» **WORK REQUIRED**: Give back exactly the first lines of the entries below, through the line with "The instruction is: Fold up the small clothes".

» **LISTED RECORDS**:
[Start of Attachment]

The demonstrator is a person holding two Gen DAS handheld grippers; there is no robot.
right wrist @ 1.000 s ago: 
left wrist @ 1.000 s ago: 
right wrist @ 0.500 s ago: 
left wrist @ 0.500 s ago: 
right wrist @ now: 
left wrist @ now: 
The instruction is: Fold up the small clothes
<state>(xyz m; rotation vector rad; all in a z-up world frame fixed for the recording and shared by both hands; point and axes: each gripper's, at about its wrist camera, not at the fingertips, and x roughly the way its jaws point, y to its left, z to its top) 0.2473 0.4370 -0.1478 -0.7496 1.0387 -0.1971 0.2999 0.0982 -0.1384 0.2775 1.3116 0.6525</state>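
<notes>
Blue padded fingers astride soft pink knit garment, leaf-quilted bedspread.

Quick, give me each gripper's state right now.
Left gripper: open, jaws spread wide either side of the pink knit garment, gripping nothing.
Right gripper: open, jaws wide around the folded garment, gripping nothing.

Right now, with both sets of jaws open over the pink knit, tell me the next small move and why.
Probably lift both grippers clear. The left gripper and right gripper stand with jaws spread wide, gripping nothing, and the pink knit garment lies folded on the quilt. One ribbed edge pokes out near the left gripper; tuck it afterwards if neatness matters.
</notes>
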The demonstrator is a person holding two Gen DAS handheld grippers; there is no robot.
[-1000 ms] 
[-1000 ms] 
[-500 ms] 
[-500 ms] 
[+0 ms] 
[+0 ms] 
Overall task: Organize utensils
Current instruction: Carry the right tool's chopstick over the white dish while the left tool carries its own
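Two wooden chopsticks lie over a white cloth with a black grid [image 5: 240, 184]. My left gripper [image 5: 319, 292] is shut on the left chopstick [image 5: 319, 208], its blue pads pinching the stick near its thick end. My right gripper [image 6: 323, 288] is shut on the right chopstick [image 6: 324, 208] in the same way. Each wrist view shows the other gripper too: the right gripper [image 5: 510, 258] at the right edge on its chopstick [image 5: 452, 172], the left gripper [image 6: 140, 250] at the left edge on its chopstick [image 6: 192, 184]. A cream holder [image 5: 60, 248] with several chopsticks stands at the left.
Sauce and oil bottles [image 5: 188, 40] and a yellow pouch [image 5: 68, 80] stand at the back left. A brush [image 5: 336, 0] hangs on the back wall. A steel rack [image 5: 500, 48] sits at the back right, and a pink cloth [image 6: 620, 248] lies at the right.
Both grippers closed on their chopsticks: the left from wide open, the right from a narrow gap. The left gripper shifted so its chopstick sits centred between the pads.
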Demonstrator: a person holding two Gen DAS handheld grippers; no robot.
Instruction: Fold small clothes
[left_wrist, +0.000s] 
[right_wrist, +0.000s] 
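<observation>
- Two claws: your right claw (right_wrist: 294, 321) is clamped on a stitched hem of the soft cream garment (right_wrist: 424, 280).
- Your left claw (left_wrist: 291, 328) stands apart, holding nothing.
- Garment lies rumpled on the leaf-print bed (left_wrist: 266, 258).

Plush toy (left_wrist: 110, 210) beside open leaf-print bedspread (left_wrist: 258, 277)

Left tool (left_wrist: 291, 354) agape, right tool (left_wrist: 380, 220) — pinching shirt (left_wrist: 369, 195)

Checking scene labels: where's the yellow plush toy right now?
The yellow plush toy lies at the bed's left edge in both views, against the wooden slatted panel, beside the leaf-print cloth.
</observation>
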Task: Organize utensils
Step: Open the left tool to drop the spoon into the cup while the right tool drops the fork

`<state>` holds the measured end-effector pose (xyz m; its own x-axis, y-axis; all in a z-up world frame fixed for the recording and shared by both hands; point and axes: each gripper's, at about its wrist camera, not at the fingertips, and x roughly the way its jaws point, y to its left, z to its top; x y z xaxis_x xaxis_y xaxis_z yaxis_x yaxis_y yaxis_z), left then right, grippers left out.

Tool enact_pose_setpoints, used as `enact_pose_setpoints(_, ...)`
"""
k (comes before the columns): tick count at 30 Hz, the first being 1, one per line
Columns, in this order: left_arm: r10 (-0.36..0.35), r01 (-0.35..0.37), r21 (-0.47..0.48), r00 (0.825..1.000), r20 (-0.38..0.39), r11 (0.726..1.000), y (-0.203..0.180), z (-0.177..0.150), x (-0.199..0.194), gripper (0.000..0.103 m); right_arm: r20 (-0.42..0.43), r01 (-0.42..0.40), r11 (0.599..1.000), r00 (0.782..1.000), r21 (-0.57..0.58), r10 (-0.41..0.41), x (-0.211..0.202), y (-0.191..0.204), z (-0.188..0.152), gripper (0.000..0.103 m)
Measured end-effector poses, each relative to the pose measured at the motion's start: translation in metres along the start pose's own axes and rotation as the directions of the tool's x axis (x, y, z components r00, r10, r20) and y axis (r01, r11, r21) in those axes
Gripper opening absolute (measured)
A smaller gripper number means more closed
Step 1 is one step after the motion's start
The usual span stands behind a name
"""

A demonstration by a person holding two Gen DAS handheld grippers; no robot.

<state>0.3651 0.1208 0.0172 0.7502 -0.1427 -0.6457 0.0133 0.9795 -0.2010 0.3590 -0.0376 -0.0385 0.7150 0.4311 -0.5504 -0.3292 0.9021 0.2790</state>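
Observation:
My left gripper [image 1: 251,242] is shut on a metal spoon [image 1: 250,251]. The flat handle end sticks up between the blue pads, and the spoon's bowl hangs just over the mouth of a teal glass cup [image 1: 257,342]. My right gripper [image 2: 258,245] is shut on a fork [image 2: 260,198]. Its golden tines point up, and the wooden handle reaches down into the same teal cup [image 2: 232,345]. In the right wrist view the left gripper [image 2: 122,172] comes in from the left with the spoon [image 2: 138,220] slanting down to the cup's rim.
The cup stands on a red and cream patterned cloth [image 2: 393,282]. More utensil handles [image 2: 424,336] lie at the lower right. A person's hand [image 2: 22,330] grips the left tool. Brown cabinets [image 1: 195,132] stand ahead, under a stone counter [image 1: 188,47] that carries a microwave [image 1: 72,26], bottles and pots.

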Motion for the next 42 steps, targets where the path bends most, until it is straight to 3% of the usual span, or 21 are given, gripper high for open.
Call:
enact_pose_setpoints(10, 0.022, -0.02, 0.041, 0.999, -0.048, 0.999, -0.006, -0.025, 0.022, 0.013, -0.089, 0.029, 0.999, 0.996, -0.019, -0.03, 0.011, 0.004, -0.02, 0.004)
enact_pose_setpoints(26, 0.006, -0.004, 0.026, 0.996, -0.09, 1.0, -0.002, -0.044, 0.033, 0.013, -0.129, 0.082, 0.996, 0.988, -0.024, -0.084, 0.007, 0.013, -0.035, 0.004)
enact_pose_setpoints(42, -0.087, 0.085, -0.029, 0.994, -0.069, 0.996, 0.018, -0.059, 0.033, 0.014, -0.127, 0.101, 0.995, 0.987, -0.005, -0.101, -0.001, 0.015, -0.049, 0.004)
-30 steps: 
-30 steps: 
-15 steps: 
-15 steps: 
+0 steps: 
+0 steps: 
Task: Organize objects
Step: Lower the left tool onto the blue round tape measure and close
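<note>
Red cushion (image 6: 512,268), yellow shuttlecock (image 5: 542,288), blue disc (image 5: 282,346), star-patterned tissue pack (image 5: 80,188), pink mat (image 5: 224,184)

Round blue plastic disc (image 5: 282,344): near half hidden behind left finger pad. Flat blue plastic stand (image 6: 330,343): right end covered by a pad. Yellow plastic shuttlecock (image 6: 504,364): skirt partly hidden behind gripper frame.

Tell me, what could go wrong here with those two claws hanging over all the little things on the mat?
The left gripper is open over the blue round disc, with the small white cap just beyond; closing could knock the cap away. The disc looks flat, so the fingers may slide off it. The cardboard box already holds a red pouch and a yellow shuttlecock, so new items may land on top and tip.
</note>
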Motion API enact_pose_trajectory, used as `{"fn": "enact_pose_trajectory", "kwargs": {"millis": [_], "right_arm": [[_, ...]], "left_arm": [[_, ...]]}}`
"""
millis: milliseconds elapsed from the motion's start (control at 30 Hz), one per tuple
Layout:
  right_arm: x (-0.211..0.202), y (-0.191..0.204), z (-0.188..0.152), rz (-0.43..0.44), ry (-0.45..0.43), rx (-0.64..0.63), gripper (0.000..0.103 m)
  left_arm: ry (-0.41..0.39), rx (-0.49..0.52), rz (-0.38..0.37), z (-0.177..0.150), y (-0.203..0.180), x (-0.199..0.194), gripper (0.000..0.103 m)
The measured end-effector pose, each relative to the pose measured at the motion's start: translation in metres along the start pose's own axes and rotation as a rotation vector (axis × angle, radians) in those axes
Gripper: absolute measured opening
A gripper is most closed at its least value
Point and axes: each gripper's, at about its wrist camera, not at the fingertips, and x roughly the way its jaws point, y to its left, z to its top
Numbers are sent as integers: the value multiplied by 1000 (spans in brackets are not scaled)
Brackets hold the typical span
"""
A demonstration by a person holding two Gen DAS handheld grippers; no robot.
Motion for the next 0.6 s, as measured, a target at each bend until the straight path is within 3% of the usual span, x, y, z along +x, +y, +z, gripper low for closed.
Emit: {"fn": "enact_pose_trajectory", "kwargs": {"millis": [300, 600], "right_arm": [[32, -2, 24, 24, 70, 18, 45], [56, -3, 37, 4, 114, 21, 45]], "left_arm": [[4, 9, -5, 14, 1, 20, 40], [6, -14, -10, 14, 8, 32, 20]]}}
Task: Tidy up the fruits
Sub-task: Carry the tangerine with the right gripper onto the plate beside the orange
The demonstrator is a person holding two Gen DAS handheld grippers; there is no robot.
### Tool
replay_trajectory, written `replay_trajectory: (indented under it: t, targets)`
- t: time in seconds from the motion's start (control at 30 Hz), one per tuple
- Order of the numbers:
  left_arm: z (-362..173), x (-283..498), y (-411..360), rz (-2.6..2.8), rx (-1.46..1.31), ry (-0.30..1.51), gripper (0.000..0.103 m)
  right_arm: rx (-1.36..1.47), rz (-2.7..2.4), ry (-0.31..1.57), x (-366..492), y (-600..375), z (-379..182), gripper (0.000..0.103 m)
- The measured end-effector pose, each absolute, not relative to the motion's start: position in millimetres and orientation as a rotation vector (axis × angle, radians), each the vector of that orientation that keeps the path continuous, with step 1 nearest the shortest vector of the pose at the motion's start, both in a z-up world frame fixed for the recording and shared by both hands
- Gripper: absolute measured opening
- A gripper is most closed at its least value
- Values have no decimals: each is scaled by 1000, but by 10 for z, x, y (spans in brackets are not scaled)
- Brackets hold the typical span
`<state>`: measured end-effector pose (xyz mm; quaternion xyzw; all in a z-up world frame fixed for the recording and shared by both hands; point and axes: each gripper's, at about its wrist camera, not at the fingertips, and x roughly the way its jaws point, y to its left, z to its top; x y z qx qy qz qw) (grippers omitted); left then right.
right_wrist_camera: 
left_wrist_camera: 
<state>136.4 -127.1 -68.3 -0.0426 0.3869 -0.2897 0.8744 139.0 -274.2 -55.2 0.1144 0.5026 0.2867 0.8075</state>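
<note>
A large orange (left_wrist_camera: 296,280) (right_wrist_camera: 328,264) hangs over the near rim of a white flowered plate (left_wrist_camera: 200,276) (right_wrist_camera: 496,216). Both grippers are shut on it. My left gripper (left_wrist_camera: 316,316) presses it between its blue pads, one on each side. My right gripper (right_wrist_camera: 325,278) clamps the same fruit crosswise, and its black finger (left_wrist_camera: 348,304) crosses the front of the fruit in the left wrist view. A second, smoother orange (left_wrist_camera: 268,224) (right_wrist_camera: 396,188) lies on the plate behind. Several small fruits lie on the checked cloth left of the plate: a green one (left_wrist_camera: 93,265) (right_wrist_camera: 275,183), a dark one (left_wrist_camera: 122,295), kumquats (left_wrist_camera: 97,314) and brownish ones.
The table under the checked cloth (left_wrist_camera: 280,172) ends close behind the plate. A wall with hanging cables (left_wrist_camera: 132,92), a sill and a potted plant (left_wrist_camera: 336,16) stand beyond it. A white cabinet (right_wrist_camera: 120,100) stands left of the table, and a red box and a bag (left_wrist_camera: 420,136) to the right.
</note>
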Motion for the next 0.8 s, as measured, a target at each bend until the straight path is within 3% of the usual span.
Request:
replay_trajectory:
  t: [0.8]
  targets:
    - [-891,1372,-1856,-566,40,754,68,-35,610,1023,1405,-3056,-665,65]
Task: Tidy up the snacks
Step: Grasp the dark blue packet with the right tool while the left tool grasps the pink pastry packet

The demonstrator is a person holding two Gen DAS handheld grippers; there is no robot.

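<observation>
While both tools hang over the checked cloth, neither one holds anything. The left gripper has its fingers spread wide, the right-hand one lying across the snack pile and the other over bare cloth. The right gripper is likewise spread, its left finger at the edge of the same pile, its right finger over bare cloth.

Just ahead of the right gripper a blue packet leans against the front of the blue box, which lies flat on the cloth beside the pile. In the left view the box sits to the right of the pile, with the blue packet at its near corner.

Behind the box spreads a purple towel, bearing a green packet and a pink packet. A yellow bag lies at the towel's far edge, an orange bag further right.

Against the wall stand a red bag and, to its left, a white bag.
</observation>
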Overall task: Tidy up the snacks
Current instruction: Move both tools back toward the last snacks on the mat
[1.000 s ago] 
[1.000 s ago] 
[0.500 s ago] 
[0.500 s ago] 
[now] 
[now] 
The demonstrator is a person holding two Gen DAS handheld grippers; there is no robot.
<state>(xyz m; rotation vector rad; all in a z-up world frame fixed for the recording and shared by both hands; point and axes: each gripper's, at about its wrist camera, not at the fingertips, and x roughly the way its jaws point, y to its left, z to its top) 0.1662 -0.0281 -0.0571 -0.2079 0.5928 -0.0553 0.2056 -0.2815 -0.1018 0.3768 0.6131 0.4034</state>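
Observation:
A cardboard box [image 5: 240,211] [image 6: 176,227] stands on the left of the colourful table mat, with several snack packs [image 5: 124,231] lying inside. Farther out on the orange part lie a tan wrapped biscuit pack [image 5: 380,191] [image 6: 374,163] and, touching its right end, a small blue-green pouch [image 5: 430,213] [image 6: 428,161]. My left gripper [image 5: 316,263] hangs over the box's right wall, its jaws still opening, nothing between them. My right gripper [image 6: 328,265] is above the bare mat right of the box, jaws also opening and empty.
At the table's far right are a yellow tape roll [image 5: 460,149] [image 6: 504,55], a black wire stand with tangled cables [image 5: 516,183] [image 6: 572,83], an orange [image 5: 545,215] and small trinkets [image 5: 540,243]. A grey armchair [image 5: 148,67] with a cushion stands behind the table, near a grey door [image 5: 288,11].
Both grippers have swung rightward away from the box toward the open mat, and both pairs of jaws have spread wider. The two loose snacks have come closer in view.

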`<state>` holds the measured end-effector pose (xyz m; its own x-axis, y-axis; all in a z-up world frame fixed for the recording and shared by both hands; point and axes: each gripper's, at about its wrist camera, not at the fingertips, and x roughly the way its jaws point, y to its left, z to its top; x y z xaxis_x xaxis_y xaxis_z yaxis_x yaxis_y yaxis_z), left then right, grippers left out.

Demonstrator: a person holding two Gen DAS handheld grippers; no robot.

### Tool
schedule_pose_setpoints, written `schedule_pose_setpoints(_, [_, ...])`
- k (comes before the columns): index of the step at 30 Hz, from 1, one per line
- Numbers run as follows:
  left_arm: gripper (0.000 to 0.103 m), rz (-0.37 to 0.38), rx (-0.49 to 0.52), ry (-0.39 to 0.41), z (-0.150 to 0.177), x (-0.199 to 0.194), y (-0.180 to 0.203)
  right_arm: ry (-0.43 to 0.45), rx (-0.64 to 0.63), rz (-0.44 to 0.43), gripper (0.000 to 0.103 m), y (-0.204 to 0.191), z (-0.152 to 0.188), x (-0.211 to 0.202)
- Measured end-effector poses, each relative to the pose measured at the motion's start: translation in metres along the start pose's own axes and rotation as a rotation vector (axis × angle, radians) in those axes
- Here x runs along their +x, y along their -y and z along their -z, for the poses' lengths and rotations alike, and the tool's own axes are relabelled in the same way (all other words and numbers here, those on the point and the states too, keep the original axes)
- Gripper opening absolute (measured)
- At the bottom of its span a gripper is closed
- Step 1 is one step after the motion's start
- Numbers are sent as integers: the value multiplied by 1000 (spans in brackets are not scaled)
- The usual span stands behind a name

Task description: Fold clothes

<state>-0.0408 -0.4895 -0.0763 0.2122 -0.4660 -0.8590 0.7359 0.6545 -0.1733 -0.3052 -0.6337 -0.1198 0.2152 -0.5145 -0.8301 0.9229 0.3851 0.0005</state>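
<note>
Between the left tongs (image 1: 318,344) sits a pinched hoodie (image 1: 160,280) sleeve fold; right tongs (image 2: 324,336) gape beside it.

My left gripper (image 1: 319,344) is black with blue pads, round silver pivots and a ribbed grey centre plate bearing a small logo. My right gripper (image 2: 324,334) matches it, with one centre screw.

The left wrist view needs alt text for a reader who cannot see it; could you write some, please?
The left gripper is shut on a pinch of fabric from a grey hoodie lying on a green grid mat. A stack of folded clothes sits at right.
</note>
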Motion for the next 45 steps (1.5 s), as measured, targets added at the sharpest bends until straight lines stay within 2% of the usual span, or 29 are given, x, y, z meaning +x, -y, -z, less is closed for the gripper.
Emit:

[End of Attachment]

» **SOLUTION FOR THIS PROBLEM**:
The demonstrator is a person holding two Gen DAS handheld grippers; there is no robot.
right wrist @ 1.000 s ago: 
left wrist @ 1.000 s ago: 
right wrist @ 0.500 s ago: 
left wrist @ 0.500 s ago: 
right wrist @ now: 
left wrist @ now: 
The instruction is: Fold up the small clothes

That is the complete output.